* Your instructions *
Write back every record verbatim.

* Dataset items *
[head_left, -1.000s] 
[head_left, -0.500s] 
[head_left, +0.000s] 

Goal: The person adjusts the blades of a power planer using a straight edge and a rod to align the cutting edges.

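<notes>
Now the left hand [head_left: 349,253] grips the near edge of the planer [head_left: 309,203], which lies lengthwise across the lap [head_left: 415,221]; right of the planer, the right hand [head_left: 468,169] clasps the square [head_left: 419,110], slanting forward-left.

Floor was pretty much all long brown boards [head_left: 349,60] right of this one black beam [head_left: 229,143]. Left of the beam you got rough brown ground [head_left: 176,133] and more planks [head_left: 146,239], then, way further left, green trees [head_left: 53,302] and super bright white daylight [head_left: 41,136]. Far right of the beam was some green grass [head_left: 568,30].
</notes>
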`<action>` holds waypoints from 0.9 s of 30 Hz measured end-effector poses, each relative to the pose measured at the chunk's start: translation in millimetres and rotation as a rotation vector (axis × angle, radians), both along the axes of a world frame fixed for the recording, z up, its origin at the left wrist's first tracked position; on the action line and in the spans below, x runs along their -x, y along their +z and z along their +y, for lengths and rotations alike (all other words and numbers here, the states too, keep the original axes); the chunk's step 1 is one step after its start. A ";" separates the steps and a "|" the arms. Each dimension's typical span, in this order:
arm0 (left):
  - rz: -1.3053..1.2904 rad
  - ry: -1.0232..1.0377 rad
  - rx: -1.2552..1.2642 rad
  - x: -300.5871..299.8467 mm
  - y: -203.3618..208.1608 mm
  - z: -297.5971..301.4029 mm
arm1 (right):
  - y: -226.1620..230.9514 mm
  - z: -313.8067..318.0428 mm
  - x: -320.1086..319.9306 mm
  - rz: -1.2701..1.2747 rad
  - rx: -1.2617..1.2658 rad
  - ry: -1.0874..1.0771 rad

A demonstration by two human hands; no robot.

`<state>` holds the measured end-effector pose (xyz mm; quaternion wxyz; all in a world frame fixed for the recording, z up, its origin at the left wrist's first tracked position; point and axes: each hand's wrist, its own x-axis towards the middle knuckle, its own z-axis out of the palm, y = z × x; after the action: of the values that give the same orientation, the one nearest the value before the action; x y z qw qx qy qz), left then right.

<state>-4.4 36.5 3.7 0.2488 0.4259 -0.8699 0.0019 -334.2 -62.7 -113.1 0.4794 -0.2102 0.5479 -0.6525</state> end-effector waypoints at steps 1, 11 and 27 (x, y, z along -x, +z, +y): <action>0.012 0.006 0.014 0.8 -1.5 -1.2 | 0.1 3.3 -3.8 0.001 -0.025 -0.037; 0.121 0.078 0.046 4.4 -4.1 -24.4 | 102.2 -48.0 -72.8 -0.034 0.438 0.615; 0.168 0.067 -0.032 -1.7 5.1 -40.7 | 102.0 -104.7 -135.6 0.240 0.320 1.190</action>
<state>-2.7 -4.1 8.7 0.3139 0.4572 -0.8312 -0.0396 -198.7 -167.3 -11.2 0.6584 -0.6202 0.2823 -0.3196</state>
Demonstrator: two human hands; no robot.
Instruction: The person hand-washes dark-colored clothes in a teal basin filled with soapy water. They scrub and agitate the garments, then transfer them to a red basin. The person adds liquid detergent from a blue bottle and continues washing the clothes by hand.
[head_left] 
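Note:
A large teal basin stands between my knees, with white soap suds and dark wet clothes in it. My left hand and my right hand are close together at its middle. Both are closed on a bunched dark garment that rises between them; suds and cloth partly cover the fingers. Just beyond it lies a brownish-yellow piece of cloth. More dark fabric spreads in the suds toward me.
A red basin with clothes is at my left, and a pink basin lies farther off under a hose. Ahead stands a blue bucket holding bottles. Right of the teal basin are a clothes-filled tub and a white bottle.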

* Output *
[head_left, -1.000s] 
[head_left, -0.500s] 
[head_left, +0.000s] 

Goal: The person adjusts the blades of a power planer using a straight edge and a rod to align the cutting edges.

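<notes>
Now the left hand [head_left: 349,253] grips the near edge of the planer [head_left: 309,203], which lies lengthwise across the lap [head_left: 415,221]; right of the planer, the right hand [head_left: 468,169] clasps the square [head_left: 419,110], slanting forward-left.

Floor was pretty much all long brown boards [head_left: 349,60] right of this one black beam [head_left: 229,143]. Left of the beam you got rough brown ground [head_left: 176,133] and more planks [head_left: 146,239], then, way further left, green trees [head_left: 53,302] and super bright white daylight [head_left: 41,136]. Far right of the beam was some green grass [head_left: 568,30].
</notes>
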`<action>` holds waypoints from 0.9 s of 30 Hz measured end-effector poses, each relative to the pose measured at the chunk's start: translation in millimetres and rotation as a rotation vector (axis × angle, radians), both along the axes of a world frame fixed for the recording, z up, its origin at the left wrist's first tracked position; on the action line and in the spans below, x runs along their -x, y along their +z and z along their +y, for lengths and rotations alike (all other words and numbers here, the states too, keep the original axes); the chunk's step 1 is one step after its start. A ";" separates the steps and a "|" the arms. Each dimension's typical span, in this order:
arm0 (left):
  - rz: -1.3053..1.2904 rad
  - ry: -1.0232..1.0377 rad
  - rx: -1.2552..1.2642 rad
  - x: -300.5871..299.8467 mm
  - y: -203.3618..208.1608 mm
  - z: -297.5971..301.4029 mm
arm1 (right):
  - y: -226.1620..230.9514 mm
  - z: -313.8067..318.0428 mm
  - x: -320.1086..319.9306 mm
  - rz: -1.2701..1.2747 rad
  - rx: -1.2617..1.2658 rad
  - ry: -1.0874..1.0771 rad

A demonstration by two human hands; no robot.

`<state>` holds the measured end-effector pose (xyz mm; quaternion wxyz; all in a world frame fixed for the recording, z up, its origin at the left wrist's first tracked position; point and axes: each hand's wrist, its own x-axis towards the middle knuckle, its own z-axis out of the palm, y = z × x; after the action: of the values that give the same orientation, the one nearest the value before the action; x y z qw qx qy qz), left then right.

<state>-4.4 36.5 3.7 0.2488 0.4259 -0.8699 0.0019 -334.2 -62.7 -113.1 0.4794 -0.2102 0.5479 -0.6525</state> end-effector waypoints at steps 1, 11 and 27 (x, y, z along -x, +z, +y): <action>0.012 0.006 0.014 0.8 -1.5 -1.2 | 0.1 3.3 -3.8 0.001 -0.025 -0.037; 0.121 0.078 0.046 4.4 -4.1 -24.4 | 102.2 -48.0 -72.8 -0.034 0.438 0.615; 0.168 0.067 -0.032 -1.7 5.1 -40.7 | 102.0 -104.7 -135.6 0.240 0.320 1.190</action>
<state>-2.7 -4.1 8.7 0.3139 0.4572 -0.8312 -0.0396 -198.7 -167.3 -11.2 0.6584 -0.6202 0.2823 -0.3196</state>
Demonstrator: two human hands; no robot.
Instruction: The person hand-washes dark-colored clothes in a teal basin filled with soapy water. They scrub and agitate the garments, then transfer them to a red basin. The person adds liquid detergent from a blue bottle and continues washing the clothes by hand.
[head_left] 
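Note:
A large teal basin stands between my knees, with white soap suds and dark wet clothes in it. My left hand and my right hand are close together at its middle. Both are closed on a bunched dark garment that rises between them; suds and cloth partly cover the fingers. Just beyond it lies a brownish-yellow piece of cloth. More dark fabric spreads in the suds toward me.
A red basin with clothes is at my left, and a pink basin lies farther off under a hose. Ahead stands a blue bucket holding bottles. Right of the teal basin are a clothes-filled tub and a white bottle.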

The exercise has been completed in full.